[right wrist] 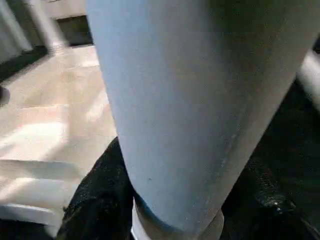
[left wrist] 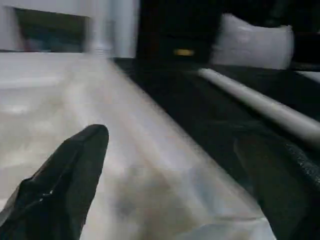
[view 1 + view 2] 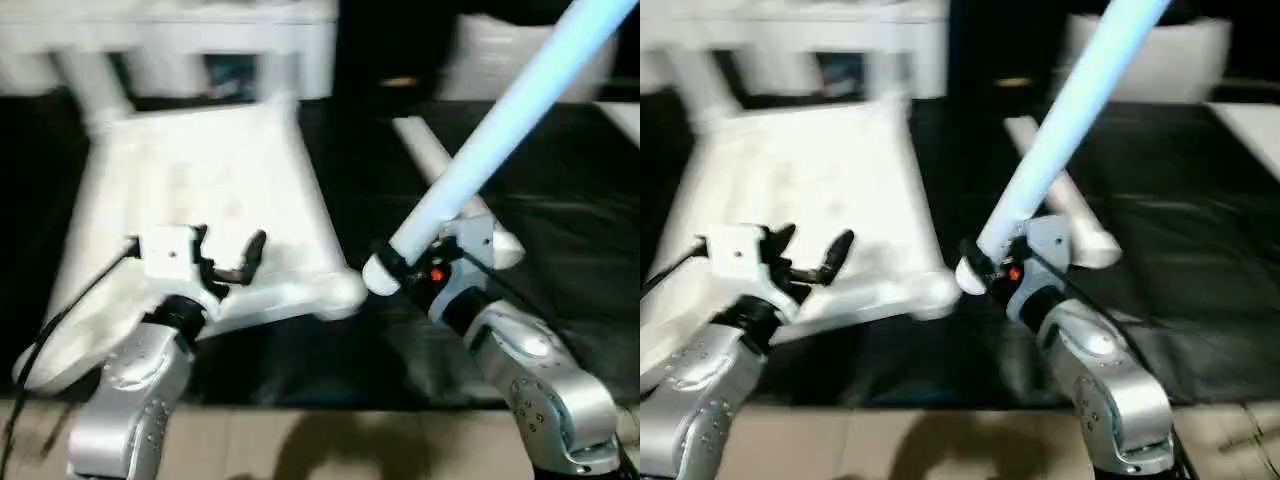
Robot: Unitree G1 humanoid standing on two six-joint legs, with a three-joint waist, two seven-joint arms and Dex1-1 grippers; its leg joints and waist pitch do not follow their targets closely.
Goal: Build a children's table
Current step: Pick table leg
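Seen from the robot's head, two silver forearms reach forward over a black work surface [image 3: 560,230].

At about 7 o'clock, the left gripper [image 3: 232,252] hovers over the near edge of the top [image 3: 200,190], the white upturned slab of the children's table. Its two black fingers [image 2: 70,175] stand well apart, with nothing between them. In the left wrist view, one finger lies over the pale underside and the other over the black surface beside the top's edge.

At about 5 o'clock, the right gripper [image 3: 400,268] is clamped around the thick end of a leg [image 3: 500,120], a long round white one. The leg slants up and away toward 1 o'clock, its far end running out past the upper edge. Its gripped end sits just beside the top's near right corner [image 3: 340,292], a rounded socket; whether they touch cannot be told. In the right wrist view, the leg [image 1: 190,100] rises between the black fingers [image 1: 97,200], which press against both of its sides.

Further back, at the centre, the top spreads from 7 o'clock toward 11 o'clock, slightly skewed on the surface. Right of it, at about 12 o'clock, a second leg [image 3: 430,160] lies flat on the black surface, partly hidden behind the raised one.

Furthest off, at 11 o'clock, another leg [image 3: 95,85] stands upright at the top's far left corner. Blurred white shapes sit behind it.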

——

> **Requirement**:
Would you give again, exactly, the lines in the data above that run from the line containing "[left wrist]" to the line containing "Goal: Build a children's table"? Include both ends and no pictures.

> **Response area**:
[left wrist] 
[view 1 + view 2] 
Robot: Unitree G1 humanoid standing on two six-joint legs, with a three-joint waist, two seven-joint arms and Dex1-1 grippers; its leg joints and waist pitch do not follow their targets closely.
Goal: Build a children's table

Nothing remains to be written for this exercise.